The latest removals have started a debate about which TV shows and films might be crossing a line with their depictions of race and whether removing them constitutes censorship.

First, to be clear: None of this is censorship. Gone with the Wind will soon return to HBO Max — this time with an introduction by a film expert to place the film in its "multiple historical contexts." 

UKTV will reinstate the Fawlty Towers episode with a warning to viewers that it contains "offensive content and language." 

Little Britain and The League of Gentlemen remain available on other services (as does Gone With The Wind, which shot up Amazon's sales charts amid the publicity of the HBO Max removal).

Having to switch streamers to watch you favorite series or old movie is hardly a sign of Orwellian mind control.

Opening a larger debate

A trickier question is where to draw the line. Social norms have changed rapidly in the past few decades. We rightly call out harmful or stereotypical depictions of marginalized groups — be they defined by gender, ethnicity or sexual orientation — that were once considered acceptable, even commonplace.

Scott Roxborough
DW film expert Scott RoxboroughImage: Privat

If you object to Gone With The Wind's happy slaves and chivalrous Confederates, don't you also have to balk at Fred Astaire in blackface in Swing Time or the depiction of native Americans in The Searchers (and pretty much every "classic" Western)? 

One solution, taken by Disney on its Disney+ service, is to slap a generic warning on many of its older films that they "may contain outdated cultural depictions." But this is a way of avoiding the debate, not engaging in it. The most problematic film in Disney's back catalog — the 1946 animated musical Song of the South, which depicts life on a slave plantation as idyllic — was left off Disney+ altogether.

Warner Bros.' approach on some of the other questionable content on its HBO Max service is a disclaimer that reads the material "may depict some ethnic and racial prejudices that were once commonplace in American society. Such depictions were wrong then and are wrong today." That's better but it still smacks of window dressing and does not distinguish between films and TV series that perpetuate and reinforce racial and social stereotypes and ones that seek to expose them.

John Cleese, who co-wrote Fawlty Towers, has argued, quite convincingly, that Major Gowen's racist rants are intended to be mocked, not celebrated.

Do The Right Thing, Spike Lee's prophetic 1989 drama on racism and police violence, is packed with racial epithets but no intelligent viewer would mistake the director's progressive intention.

Fawlty Towers - John Cleese
For 'Fawlty Towers' co-creator John Cleese (top), the racist character's outdated worldviews were something to be mockedImage: picture-alliance/Mary Evans Picture Library

Who gets to tell the stories?

At the core of this debate about representation is the impact the stories we tell — the "narratives" to use the trendy academic term — have on the real world.

Gone with the Wind isn't just a made-up story about the Civil War. Its narrative about the "glorious Confederacy," and the supposed virtues of the antebellum South have helped shape Americans' view of their own history and reinforced ideas of white supremacy.

Gone with the Wind was and is extremely popular.
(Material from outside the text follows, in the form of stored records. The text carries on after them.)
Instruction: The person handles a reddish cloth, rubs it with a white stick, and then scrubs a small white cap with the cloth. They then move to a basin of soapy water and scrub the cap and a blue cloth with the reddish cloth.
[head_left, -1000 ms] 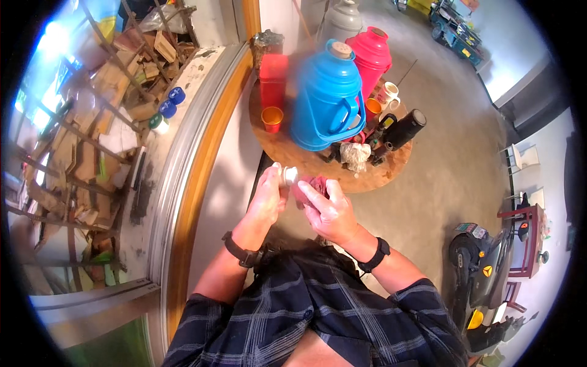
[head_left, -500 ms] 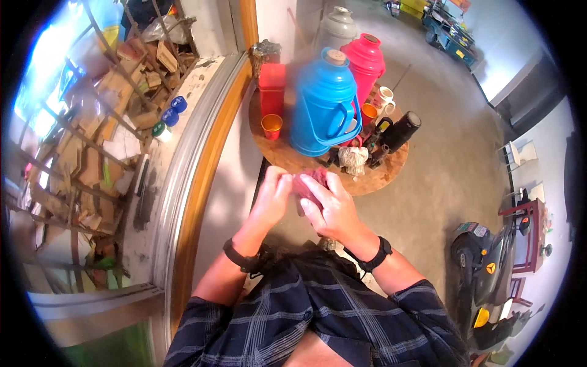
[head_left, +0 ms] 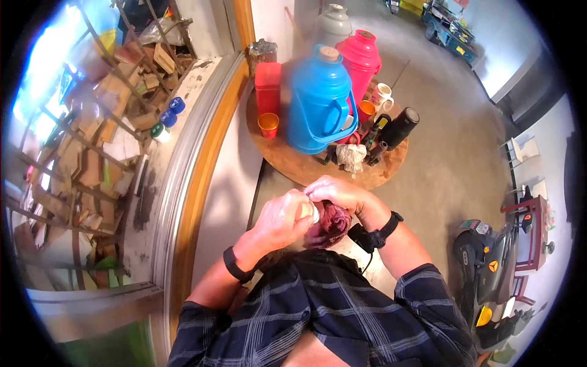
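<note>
In front of my body hangs a crumpled dark red cloth (head_left: 331,227), below and between my hands. My left hand (head_left: 283,217) is closed, its fingers curled round a small white thing (head_left: 315,212) whose kind I cannot make out. My right hand (head_left: 340,194) is bent over the top of the cloth with its fingers closed, its fingertips meeting those of the left hand. Part of the cloth is hidden behind the fingers. Just beyond the hands is the front edge of a round wooden table (head_left: 284,162).
On the table stand a blue thermos flask (head_left: 315,92), a pink one (head_left: 361,58), a grey one (head_left: 333,27), a red canister (head_left: 267,88), an orange cup (head_left: 268,125), a black bottle (head_left: 400,128) and a knotted white bag (head_left: 351,157). A window sill (head_left: 189,92) runs along the left; a scooter (head_left: 474,257) is right.
Both hands have come nearer my body and turned. The red cloth, bunched in the fingers before, now hangs lower and shows more. A white thing now shows at the left hand.
</note>
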`<state>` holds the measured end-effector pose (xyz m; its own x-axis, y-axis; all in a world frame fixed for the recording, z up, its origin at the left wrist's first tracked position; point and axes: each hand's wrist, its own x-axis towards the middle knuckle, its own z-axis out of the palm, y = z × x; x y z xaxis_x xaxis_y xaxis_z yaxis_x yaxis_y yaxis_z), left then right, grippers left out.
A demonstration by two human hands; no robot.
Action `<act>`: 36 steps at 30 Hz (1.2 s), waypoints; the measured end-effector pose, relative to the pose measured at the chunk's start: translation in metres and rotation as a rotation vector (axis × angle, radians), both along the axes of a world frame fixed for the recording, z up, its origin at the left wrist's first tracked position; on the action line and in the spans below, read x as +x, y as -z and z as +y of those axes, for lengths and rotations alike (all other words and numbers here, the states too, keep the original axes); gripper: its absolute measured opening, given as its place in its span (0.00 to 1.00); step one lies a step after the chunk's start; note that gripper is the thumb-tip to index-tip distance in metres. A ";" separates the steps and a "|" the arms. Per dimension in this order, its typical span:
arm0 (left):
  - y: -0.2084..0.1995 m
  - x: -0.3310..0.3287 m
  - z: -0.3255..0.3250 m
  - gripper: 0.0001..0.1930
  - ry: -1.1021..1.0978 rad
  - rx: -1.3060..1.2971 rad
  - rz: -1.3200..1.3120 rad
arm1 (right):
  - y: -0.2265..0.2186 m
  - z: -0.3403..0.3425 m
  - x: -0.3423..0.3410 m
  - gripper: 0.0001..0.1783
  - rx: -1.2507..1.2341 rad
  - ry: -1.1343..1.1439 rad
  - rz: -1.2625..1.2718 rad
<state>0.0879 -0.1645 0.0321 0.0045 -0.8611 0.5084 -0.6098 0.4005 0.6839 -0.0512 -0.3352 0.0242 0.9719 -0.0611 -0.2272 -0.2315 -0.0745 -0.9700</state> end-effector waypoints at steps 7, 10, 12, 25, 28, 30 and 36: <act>0.009 -0.007 -0.018 0.24 -0.205 0.052 0.348 | -0.020 0.034 -0.013 0.12 0.282 0.641 -0.266; 0.000 -0.025 -0.026 0.25 -0.118 0.211 0.668 | -0.027 0.039 -0.021 0.12 0.065 0.826 -0.362; 0.007 -0.043 -0.033 0.24 -0.055 0.153 0.781 | -0.039 0.042 -0.030 0.13 -0.337 0.816 -0.401; -0.002 -0.072 -0.060 0.15 -0.166 0.362 1.288 | -0.022 0.035 -0.061 0.18 -0.875 0.801 -0.524; 0.001 -0.070 -0.060 0.15 -0.060 0.404 1.359 | -0.024 0.025 -0.061 0.14 -0.648 0.834 -0.477; 0.004 -0.064 -0.058 0.15 0.099 0.432 1.421 | -0.023 0.008 -0.060 0.13 -0.547 0.731 -0.292; 0.005 -0.068 -0.069 0.16 0.242 0.266 1.856 | -0.033 -0.008 -0.069 0.18 0.105 0.770 -0.238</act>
<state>0.0199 -0.2334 0.0270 0.1995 -0.9717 -0.1264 0.9185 0.1405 0.3697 -0.1203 -0.3435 0.0574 0.6890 -0.7222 -0.0614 0.0331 0.1160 -0.9927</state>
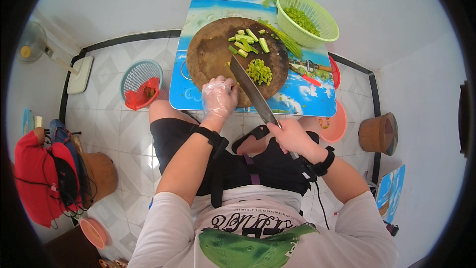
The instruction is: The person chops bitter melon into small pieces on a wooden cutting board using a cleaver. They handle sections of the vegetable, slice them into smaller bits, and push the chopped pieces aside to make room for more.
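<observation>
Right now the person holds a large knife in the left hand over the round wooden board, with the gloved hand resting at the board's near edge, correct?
Not quite. The knife is in the right hand, which is bare; the left hand is the gloved one, resting at the near edge of the round wooden board. The head view shows this. The rest stands.

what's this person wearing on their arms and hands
The left hand is covered by a thin, clear plastic glove; the right hand is bare. Each wrist carries a black strap: the left strap has a black band hanging from it, and the right strap has a thin black cable trailing down. Short white sleeves cover the upper arms; the forearms are uncovered.
</observation>
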A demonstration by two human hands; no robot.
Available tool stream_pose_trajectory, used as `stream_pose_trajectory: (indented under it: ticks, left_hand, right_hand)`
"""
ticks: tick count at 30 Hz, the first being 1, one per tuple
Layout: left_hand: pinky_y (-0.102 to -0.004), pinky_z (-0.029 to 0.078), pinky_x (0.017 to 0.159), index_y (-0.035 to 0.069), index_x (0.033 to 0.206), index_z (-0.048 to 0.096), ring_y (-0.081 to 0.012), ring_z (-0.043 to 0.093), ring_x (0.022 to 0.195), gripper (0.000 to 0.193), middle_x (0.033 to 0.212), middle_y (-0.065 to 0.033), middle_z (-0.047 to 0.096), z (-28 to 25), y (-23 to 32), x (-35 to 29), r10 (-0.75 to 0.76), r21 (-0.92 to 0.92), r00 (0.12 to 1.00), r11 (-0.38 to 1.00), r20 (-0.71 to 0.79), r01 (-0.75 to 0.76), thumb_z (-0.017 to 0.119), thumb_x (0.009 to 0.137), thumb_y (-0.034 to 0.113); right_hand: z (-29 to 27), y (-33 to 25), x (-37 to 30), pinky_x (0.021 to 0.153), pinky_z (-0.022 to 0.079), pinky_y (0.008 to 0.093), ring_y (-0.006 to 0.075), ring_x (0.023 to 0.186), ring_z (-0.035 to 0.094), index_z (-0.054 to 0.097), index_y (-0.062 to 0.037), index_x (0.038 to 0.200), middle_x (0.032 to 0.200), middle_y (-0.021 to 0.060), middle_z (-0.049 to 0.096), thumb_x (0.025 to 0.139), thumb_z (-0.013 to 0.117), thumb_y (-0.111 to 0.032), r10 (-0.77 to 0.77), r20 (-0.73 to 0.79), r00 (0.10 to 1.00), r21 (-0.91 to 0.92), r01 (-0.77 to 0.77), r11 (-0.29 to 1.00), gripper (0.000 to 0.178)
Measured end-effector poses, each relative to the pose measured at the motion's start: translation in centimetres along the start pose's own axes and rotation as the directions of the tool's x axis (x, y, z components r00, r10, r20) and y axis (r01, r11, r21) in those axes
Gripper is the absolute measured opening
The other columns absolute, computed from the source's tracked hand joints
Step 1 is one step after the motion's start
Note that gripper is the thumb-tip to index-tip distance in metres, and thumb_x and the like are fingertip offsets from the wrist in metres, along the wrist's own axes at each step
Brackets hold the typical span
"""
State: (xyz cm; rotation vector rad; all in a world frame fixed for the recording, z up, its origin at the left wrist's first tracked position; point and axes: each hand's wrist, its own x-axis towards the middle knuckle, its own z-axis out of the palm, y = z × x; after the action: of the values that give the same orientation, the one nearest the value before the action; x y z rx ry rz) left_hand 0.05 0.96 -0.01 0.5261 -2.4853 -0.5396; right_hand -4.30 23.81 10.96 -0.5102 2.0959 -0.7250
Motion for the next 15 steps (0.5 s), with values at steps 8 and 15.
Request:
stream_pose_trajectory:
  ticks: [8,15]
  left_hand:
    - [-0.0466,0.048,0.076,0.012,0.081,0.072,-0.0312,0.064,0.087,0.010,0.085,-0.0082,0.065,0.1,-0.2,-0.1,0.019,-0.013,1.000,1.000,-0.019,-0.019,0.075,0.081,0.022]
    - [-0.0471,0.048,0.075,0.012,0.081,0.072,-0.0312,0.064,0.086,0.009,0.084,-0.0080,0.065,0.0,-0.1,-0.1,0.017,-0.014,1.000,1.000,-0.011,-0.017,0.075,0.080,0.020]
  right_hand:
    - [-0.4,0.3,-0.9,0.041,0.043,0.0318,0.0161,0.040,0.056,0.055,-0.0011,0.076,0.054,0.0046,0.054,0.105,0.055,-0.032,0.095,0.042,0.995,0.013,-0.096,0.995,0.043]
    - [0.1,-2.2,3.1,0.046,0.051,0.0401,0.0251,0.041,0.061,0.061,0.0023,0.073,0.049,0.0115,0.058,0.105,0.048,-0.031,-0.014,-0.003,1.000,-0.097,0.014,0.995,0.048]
Adjusted for inflation, it is still the most commercially successful film of all time.

Two other extremely successful pieces of pop culture — the US reality shows Cops and Live P.D., both of which show real-life police car chases, arrests and violent apprehensions, usually of non-white suspects — were cancelled last week for a similar reason.
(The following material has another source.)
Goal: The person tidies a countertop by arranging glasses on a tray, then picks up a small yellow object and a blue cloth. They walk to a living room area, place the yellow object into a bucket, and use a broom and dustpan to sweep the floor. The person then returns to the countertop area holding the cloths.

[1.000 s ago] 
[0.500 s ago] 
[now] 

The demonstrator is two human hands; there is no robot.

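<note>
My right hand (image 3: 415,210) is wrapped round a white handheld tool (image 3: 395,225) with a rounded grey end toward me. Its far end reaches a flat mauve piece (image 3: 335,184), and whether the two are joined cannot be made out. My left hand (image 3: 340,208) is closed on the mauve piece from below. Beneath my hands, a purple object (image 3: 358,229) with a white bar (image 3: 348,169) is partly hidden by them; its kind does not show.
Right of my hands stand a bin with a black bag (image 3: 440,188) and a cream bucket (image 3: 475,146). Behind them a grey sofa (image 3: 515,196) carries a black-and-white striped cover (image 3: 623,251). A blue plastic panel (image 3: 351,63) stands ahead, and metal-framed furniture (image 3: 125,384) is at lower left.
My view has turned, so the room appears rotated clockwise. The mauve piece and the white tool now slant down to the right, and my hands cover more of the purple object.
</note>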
Critics of the shows, like the civil rights group Color of Change, say they have played a "significant role in advancing distorted representations of crime, justice, race and gender within culture." Their argument: If black men are constantly depicted as dangerous, violent criminal in film and TV, is it surprising that US police officers treat real black men like dangerous violent criminals in real life?

The debate about Gone with the Wind is not about censorship. It's about the stories we tell, who gets to tell them and how they are told. The old stories, the old narratives, shouldn't be locked away in a vault and forgotten. We need them to understand how we got here. But if we want to change things in the future, we'll need some new stories to tell.